How do engines routinely go 100s of 1000s of miles without them, while showing minimal wear?

Why don't OE builders use them, or are there any that I'm unaware of?

If it's a "piece of mind" thing, I'm ok w/that.


----------



## HYDE16 (Aug 20, 2010)

Apexxx said:


> 1) How do engines routinely go 100s of 1000s of miles without them, while showing minimal wear?
> 
> 2) Why don't OE builders use them, or are there any that I'm unaware of?
> 
> 3) If it's a "piece of mind" thing, I'm ok w/that.


1) "wear" per car and manufacturer can vary.
2) I would assume cost of mass producing a higher quality plug with high powered magnet.
3) my thread started off saying I'm nutso about keeping my GTI in tip top shape, definitely a POM part for me.

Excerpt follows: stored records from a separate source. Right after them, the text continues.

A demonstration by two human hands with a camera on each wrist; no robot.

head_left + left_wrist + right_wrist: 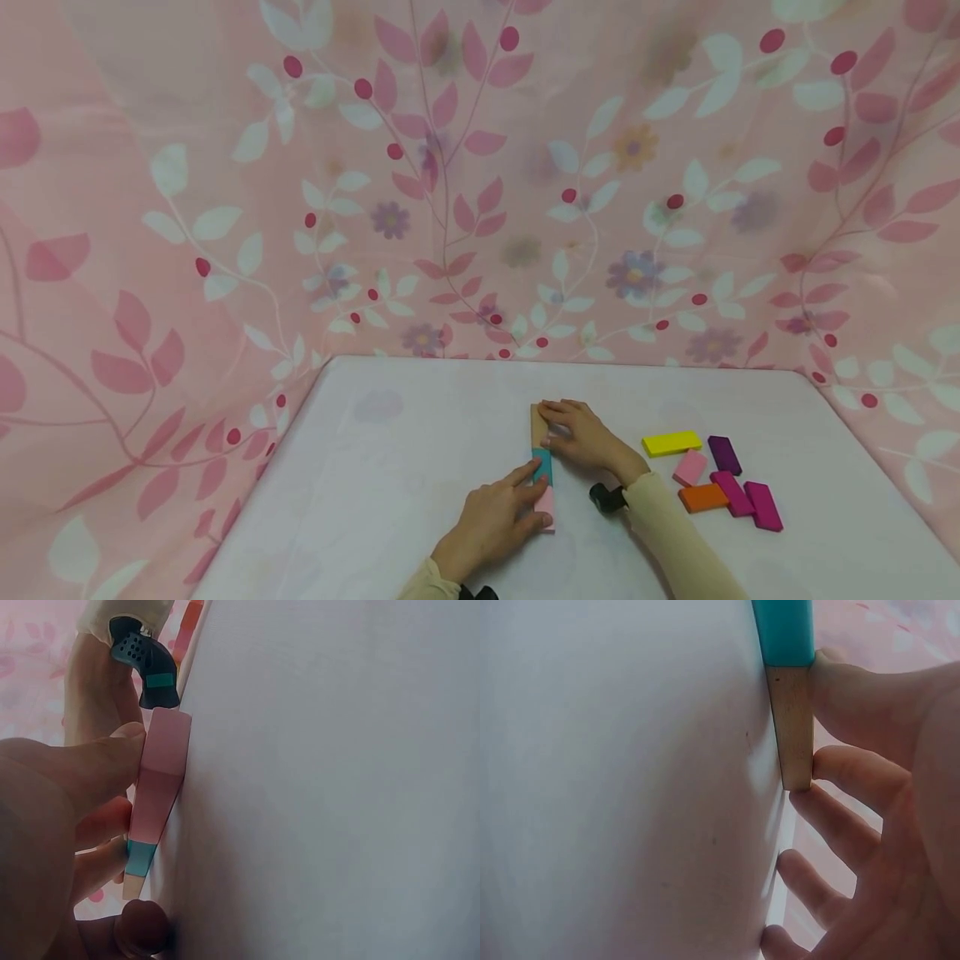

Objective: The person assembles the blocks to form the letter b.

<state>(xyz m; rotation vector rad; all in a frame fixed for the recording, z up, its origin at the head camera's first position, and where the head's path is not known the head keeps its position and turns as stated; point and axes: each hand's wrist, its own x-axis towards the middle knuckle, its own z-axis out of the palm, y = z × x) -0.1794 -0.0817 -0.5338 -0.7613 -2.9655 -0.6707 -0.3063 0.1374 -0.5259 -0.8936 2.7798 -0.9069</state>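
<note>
Three flat blocks lie end to end in a straight row on the table: a tan wooden block (537, 429) at the far end, a teal block (542, 468) in the middle and a pink block (544, 504) nearest me. My left hand (491, 521) rests on the near part of the row, its thumb against the pink block and a finger reaching onto the teal one. At the far end my right hand (585, 437) touches the wooden block. In the right wrist view its thumb lies on that block (791, 724) near the teal joint, with fingertips at the opposite end.
On the white table (420, 483), to the right, lie loose blocks: yellow (671, 443), dark purple (724, 455), small pink (691, 467), orange (703, 497) and two magenta ones, one (763, 506) further right. A pink floral cloth (480, 167) hangs behind.
</note>
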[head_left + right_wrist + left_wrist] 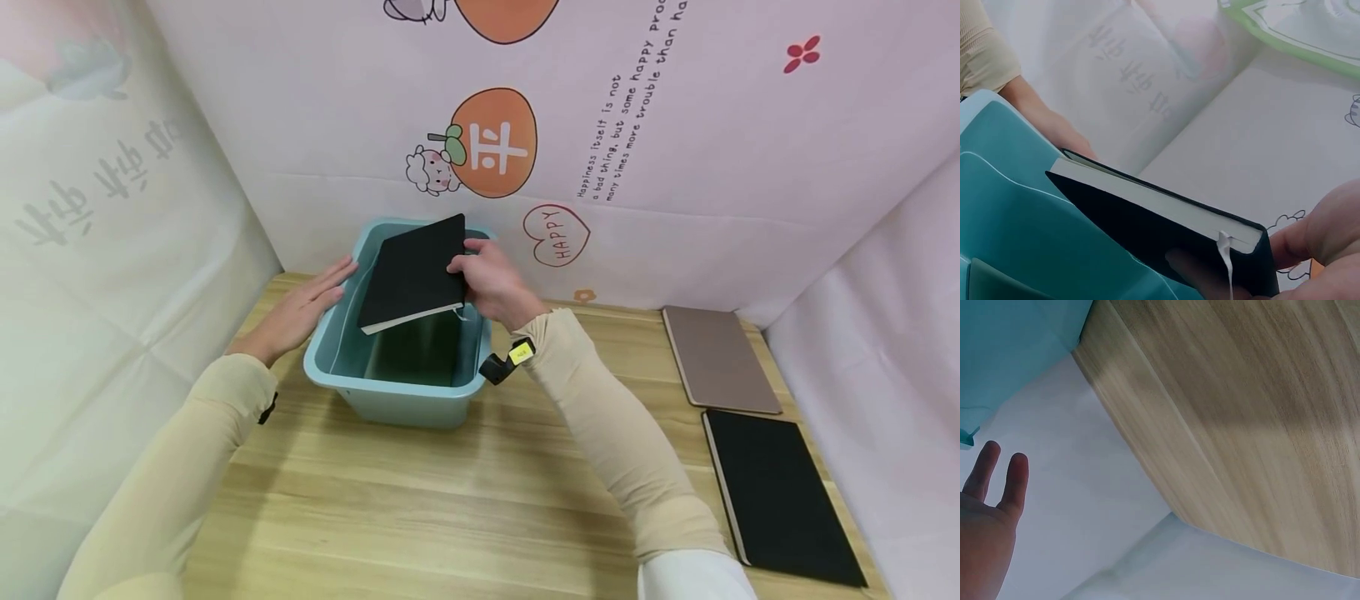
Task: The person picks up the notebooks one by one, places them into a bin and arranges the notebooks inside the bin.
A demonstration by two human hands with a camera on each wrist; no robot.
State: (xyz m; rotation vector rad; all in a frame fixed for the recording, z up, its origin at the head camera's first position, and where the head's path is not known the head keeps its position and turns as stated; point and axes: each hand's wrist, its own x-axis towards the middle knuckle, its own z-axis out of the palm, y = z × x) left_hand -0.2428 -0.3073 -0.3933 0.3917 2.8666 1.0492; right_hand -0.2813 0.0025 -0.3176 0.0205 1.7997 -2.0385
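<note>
bench (465, 508) wood | teal bin (390, 392) at back centre | black notebook (414, 273) tilted over bin opening | right hand (491, 282) grip clenched on notebook's right edge | left hand (300, 312) grip released, fingers flat on bin's left rim

Makeshift booth: cartoon backdrop (525, 125), wooden table (450, 517)

table (450, 517): light wood grain | brown notebook (720, 358): flat at right edge of table, closed | black notebook (780, 496): flat, just in front of brown notebook, closed | backdrop (750, 167): pale sheet with orange fruit print, sheep, "HAPPY" heart, red flower, slanted text | side sheets: white, left and right
</note>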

At 20K miles I'll come back with pictures of what it pulls out.


----------



## gmikel (Nov 10, 2010)

*sheet rock screws*

i'd be pretty upset if they were in my oil pan. but who knows? as for drain plug gaskets, i've got 2 oem with 140k on them with no drip, but who knows? maybe it'e the screws.


----------



## JohnStamos (Feb 3, 2010)

*FV-QR*

Also, most wear is non ferrous, so the magnet won't pick it up anyway.

Def not a bad idea, but a large neo magnet in the pan is a much better solution. 

I do like them in the trans however. But the factory magnets in the trans already do a great job, so it isn't really needed. Nice to help sublement the stock one to keep it clean since it is impractical to clean. Anyone who has rebuilt trans knows how bad they get fast.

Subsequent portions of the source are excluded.